(RECORDS FOR THIS EXERCISE)

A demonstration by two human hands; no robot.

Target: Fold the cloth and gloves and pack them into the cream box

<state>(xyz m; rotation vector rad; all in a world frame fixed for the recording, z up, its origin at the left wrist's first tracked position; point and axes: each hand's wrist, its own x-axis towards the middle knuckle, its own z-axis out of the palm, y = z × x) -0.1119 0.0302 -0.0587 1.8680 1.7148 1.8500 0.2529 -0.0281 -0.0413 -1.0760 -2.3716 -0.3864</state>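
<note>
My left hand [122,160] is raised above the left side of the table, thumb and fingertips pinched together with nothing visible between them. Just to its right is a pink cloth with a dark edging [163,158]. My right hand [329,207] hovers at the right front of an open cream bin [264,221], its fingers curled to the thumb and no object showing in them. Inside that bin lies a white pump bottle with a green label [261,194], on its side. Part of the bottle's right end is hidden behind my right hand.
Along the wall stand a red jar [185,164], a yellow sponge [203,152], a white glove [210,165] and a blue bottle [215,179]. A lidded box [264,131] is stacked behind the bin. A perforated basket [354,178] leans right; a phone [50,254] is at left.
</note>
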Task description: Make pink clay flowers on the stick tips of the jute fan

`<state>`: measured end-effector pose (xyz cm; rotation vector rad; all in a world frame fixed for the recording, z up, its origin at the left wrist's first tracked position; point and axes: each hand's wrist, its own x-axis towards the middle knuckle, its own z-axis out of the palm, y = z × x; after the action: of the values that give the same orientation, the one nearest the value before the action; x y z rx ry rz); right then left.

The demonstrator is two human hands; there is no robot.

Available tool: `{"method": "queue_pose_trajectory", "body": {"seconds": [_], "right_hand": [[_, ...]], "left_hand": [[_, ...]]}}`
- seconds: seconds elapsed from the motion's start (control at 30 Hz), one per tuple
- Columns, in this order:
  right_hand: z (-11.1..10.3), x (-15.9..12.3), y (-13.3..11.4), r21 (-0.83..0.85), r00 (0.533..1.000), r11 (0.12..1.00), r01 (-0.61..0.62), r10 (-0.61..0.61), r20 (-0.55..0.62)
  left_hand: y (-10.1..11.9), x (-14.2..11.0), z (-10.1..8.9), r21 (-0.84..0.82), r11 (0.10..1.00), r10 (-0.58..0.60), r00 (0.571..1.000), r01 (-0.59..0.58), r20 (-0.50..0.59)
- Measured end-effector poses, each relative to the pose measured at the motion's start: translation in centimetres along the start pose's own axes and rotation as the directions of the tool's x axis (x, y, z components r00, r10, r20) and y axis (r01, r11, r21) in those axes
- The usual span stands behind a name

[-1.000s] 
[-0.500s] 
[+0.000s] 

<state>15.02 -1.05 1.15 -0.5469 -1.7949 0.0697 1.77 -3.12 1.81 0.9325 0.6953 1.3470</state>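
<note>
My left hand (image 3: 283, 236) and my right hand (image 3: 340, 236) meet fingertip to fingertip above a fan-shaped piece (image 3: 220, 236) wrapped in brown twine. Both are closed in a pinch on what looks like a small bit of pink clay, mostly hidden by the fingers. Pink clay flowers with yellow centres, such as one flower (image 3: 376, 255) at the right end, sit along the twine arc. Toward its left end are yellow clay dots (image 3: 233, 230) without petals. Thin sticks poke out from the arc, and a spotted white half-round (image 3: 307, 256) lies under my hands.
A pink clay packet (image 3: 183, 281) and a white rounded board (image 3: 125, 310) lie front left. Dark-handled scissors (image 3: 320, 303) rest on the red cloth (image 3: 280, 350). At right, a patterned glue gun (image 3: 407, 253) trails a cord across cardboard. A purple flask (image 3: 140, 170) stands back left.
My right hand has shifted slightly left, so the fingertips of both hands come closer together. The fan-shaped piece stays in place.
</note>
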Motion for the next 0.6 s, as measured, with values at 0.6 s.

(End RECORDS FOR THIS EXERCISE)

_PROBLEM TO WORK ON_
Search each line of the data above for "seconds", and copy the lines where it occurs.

_WRITTEN SOLUTION_
Available tool: `{"method": "queue_pose_trajectory", "body": {"seconds": [_], "right_hand": [[_, ...]], "left_hand": [[_, ...]]}}`
- seconds: seconds elapsed from the motion's start (control at 30 Hz), one per tuple

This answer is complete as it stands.